每一个眼神,每一个身段,每一口呼吸,都反复锤炼直至融入本能。

    即便此刻卸去粉墨,深入骨髓的戏曲韵律感依旧淡淡地萦绕在他周身。

    孩子们笑闹着散去后,楚斯年又垂眸看了一眼锦盒中那块线条冷冽的腕表。

    触手微凉,做工精良。

    即便是他这个对西洋物件不算精通的人,也能看出价值不菲。

    这位谢少帅出手倒是阔绰得很,礼节上也挑不出错处,甚至有点过于周全了。

    他将盒子盖好,小心地放回藤箱底层,用几件柔软的旧衣掩好。

    这才起身,对还在收拾的班主和师傅们微微颔首:

    “班主,诸位师傅,我先走一步。”

    “诶,楚老板慢走,今儿辛苦!”

    班主满脸是笑地应着。

    “楚哥路上当心!”

    几个孩子也探头摆手。

    楚斯年拎起藤箱,披上一件半旧的藏青呢子大衣,独自走出后台侧门,很快融入门外深秋清冷的夜色中。
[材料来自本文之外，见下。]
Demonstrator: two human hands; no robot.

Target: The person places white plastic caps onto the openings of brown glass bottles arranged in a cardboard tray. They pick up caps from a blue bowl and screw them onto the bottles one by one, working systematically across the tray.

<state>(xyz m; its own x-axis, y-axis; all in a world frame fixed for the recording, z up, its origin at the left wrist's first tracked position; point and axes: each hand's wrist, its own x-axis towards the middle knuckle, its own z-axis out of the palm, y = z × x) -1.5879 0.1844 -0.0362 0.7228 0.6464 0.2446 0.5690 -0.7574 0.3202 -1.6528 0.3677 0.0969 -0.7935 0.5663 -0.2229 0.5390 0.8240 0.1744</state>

    直到确认那道清瘦的身影确实走远了,后台里原本热闹的气氛才微微一滞,议论声低低蔓延开来。

    “你们觉不觉得……”

    一个正在小心翼翼擦拭头面的老师傅停了手,压低声音:

    “楚老板自打那事儿以后,人是越来越稳了?也说不上来,就是感觉不一样。”

    “岂止是稳了!”

    旁边一个收拾刀枪把子的武行接口,语气带着感慨:

    “简直是换了个人!一年前那会儿,唉……”

    他摇摇头,没再说下去,但那声叹息里包含了太多不言而喻的东西。

    几个年轻些,尤其是暗暗仰慕着楚斯年台上风华与台下清冷姿容的学徒,脸上则露出几分不忿。

    “这才该是楚老板的样子!”

    一个平日沉默寡言,却最是刻苦练功的少年突然出声:

    “台上是角儿,台下也自有风骨。哪儿像以前……”

    “就是!”

    另一个附和,语气愤愤:

    “以前那个姓林的算个什么东西!仗着家里有几个臭钱,把楚老板哄得魂儿都没了!楚老板那是多好的人,多高的天赋?全耽搁在他身上了!还闹得满城风雨。”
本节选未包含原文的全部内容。